Everything in the data below is left aside except the lines from the one containing "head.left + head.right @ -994" through the one containing "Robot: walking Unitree"; repeat those exactly.

INFORMATION SHOWN ▸
>>

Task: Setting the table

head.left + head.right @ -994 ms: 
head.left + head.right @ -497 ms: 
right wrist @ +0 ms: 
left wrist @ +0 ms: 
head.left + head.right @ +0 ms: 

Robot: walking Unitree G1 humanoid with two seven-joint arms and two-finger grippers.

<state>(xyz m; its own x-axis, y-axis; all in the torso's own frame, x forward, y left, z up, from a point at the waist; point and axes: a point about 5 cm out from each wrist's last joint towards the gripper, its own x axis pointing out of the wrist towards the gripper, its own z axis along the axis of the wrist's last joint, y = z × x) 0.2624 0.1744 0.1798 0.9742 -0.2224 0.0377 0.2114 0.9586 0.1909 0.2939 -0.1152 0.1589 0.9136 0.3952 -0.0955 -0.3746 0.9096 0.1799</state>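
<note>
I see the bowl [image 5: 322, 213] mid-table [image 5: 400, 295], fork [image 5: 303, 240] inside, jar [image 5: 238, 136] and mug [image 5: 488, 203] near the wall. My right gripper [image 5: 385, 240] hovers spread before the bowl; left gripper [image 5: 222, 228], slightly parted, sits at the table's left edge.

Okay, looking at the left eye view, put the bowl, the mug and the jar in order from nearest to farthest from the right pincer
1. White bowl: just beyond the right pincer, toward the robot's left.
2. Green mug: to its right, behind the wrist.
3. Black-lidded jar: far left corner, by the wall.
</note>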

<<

REPLY ▸
head.left + head.right @ -994 ms: 
head.left + head.right @ -497 ms: 
right wrist @ +0 ms: 
left wrist @ +0 ms: 
head.left + head.right @ +0 ms: 

Robot: walking Unitree G1 humanoid with two seven-joint arms and two-finger grippers.

This exercise is complete.